- Born: 20 November 1988 (age 37) Lodwar, Kenya
- Other names: Wilson Loyanai Ekupe Oh Joo-han
- Citizenship: Kenya, South Korea
- Years active: 2010-present

= Oh Joo-han =

Korean long-distance runner

Wilson Loyanae Erupe, also known as Wilson Loyanai Ekupe, (born 20 November 1988 in Lodwar) is a Kenyan born Korean long-distance runner who competes in marathons. He has a personal best of 2:05:13 hours for the event and has won races in Mombasa, Gyeongju and Seoul. He has represented South Korea under the name Oh Joo-han, since 2018.
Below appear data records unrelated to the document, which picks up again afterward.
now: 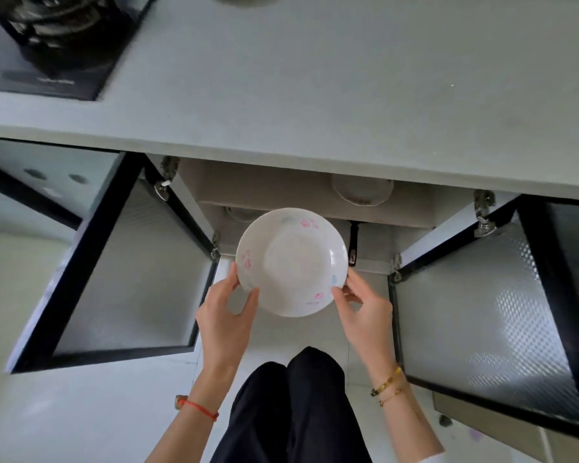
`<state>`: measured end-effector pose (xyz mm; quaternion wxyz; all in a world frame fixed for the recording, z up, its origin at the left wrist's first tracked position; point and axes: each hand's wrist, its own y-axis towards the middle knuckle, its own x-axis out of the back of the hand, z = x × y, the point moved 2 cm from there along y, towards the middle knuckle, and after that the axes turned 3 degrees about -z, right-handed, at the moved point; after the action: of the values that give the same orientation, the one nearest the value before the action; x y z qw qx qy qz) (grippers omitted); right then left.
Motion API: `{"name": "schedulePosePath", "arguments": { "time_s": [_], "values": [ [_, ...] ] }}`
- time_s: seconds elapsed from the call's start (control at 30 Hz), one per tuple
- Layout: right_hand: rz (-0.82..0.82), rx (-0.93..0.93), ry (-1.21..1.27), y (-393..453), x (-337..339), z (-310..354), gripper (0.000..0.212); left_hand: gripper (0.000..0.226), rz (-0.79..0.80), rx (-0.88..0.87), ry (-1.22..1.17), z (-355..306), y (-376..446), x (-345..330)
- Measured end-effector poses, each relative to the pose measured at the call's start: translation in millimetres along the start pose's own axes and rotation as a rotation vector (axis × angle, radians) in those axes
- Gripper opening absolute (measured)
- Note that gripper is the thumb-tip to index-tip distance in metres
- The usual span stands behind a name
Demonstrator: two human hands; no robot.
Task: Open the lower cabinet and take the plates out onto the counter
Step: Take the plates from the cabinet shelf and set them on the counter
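**Plate held at open cabinet**

Gripped at its near rim by both hands: a white plate [291, 262] with pink and blue floral marks, held level in front of the open cabinet [281, 192], below the counter's [315, 95] edge. Left hand [223, 315] curled on the left rim, thumb on top, fingers [233, 274] tucked under the edge. Right hand [365, 309] pinching the right rim the same way, thumb over, fingers beneath. Both cabinet doors swung wide, left door [124, 272] and right door [482, 315] with frosted panels in black frames. Inside, on the shelf, another plate [361, 192] to the right; something round, too blurred to tell, behind the held plate's far rim. Red cord [199, 409] on the left wrist, gold bracelets [386, 385] on the right. Black stove [57, 41] on the counter at far left. Dark trousers [295, 406] below.
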<state>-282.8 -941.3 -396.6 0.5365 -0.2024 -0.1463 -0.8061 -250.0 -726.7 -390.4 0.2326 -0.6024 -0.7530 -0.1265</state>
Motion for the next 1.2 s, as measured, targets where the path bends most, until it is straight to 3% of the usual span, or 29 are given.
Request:
{"name": "schedulePosePath", "arguments": {
  "time_s": [0.3, 0.53, 1.2],
  "values": [
    [-0.046, 0.027, 0.057, -6.4, 72.7, 132.4, 0.035, 0.054, 0.033, -0.046, 0.012, -132.6, -9.4, 84.0],
    [-0.075, 0.056, 0.077, 9.9, 111.5, 188.0, 0.039, 0.055, 0.013, -0.097, -0.011, -198.9, -5.0, 104.1],
    [-0.044, 0.083, 0.026, 124.8, 152.7, 184.1, 0.035, 0.054, 0.03, -0.119, -0.097, -268.4, 62.7, 38.0]
  ]
}}
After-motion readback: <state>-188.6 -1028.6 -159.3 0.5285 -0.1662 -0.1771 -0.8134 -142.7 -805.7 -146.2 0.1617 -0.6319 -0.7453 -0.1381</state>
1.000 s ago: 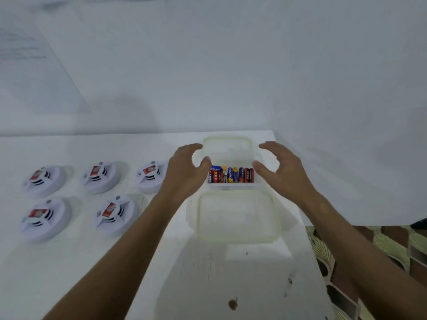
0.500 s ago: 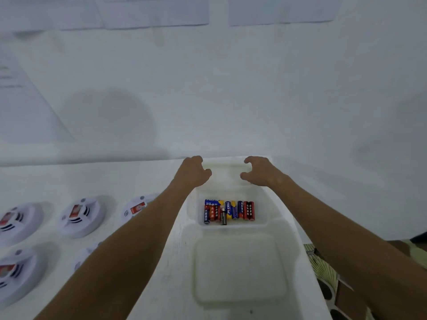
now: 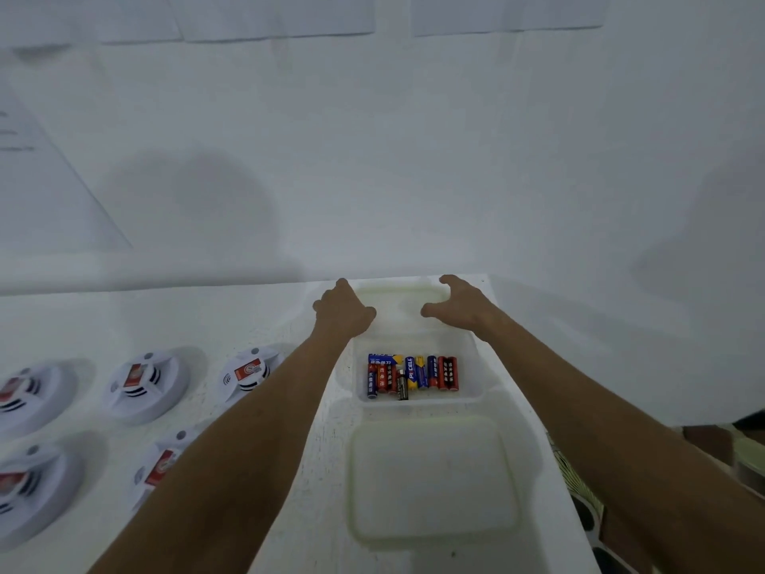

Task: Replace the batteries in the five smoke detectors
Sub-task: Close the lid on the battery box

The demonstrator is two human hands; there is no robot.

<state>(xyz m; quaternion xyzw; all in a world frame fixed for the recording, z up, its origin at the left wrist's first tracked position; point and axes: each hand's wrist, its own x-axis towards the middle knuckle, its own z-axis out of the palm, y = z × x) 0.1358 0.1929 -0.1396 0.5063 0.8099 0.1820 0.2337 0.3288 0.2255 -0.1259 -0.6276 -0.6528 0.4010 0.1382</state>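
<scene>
Batteries (image 3: 414, 377) lie in a loose row on the floor of an open translucent plastic box (image 3: 472, 366), which serves as the landmark. Just beyond the box's far edge, the left hand (image 3: 341, 312) reaches over a pale lid-like piece (image 3: 397, 300) with its fingers curled downward at that piece's left side; whether they actually grip it I cannot tell. The right hand (image 3: 457, 304) is at the same piece's right side, thumb pointing inward and fingers curved over the far corner, and its hold is equally unclear. Both bare forearms run back toward the camera, one along each side of the box. On the near side of the box lies a second translucent rectangular tray or lid (image 3: 432, 478), flat on the white table (image 3: 256, 532). Left of the box, five white round smoke detectors (image 3: 145, 385) with red labels sit in two rows, the nearest (image 3: 246, 372) partly hidden by the left forearm. Beyond the box rises a white wall (image 3: 372, 159).
</scene>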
Hailing from Lodwar in Kenya's Turkana District, Loyanae began running in marathon races in his native country in 2010. That year he was sixth at the Kisumu Marathon and seventh at the Kass Marathon. The 2011 running season saw him establish himself as a marathoner of international calibre. He won the Mombasa Marathon in a time of 2:13:00 hours and stated his desire to begin competing on the World Marathon Majors circuit.

He ran in his first foreign race in October 2011 at South Korea's Gyeongju International Marathon and he won with a personal best time of 2:09:23 hours. His next outing was again in South Korea, this time at the higher profile Seoul International Marathon, and he managed to continue his winning streak. Beating the more favoured Kenyans, James Kipsang Kwambai and Eliud Kiptanui, he knocked almost four minutes off his best time to set a course record of 2:05:37 hours – a mark which moved him into the top 30 runners of all time. He defended his title in Gyeongju with a course record run of 2:06:46. His first race of 2013 saw him place third in the Houston Half Marathon.

Erupe tested positive for EPO in an out-of-competition test in 2012 and was banned from competing for two years in February 2013.

In 2016, he established a new personal best of 2:05:13 to win the Seoul International Marathon.